In an upcoming issue, we’ll be profiling several motorcycle enthusiasts who share a common malady: they can’t bring themselves to sell any of their motorbikes. It seems that everywhere we travel, we’re told of people who have amassed enormous, multi-bike collections and the stories behind these assemblages of high-performance metal are as fascinating as the machines themselves. As the interviews begin to unfold, we’re learning just how easily the Motorcycle Disease as some jokingly call it, can manifest itself in even the most modest of garages. Very often, collectors speak of “just forgetting to sell” bikes they’ve owned for years but haven’t ridden. Over the course of several years or decades, those three of four cherished motorbikes suddenly multiply in ways that annoy family members, cause undue stress with partners and spouses and even begin to dominate their owner’s leisure time. How many bikes is too many, we asked all the folks involved? Well, there’s no simple of universal answer to such a question as some collectors are endlessly striving to relocate examples of bikes they’d owned years before while some are admittedly omnivorous in their quests, buying up machines with neither discretion nor concern for the resultant financial issues.
Feelings are very mixed on the subject when discussed at the CRM garage. While some team members feel that, as long as a person can afford to won and garage several motorcycles, why the hell not? Others, like contributor Blair Powell owns nine bikes and prefers wrenching on them to riding, accepting that the machines serve as a sort of mechanical therapy that’s both rewarding and and investment of sorts.
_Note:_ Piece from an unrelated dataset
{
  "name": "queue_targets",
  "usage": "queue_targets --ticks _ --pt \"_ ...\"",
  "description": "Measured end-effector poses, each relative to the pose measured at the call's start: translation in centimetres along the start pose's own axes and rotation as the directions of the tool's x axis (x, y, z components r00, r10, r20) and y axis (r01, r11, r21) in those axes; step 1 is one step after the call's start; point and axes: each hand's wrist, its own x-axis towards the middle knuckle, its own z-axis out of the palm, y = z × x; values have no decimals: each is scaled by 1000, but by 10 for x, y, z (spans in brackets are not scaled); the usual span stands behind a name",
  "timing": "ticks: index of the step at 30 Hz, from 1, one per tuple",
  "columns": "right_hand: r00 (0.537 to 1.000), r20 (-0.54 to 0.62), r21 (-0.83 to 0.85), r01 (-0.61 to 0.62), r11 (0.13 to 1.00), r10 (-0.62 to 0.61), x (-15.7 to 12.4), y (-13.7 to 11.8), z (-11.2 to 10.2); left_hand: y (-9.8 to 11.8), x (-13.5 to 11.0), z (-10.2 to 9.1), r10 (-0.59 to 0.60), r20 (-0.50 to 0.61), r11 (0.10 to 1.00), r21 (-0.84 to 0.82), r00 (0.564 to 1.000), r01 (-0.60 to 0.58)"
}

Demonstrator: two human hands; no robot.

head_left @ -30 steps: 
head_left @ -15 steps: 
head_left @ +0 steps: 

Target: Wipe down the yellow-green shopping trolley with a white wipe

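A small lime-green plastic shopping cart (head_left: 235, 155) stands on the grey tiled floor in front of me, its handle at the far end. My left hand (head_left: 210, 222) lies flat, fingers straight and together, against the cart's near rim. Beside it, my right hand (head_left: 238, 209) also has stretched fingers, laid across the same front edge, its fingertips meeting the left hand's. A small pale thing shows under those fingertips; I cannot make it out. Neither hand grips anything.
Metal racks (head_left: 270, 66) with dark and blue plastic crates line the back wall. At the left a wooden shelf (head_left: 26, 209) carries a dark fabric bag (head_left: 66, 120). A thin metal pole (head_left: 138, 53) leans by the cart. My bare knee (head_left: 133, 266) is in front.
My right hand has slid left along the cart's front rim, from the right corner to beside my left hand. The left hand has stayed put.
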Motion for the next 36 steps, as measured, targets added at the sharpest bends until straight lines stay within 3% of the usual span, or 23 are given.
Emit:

I recently visited a local bicycle museum and found the rather obsessive collection of 70,000 two-wheeled pedal bikes stored inside to be almost disturbing. There were rows upon rows of rare, collectible bikes hanging from ceilings, walls and into tiny alcoves. There were Schwinns and Huffys in numbers that made it difficult to focus one’s eyes on a single specimen. But somehow it more resembled a bicycle prison rather than something to celebrated. Bicycles, like motorcycles are, after all, meant to be ridden and enjoyed on the roads, not secured out-of-sight like holy religious icons in a museum showcase.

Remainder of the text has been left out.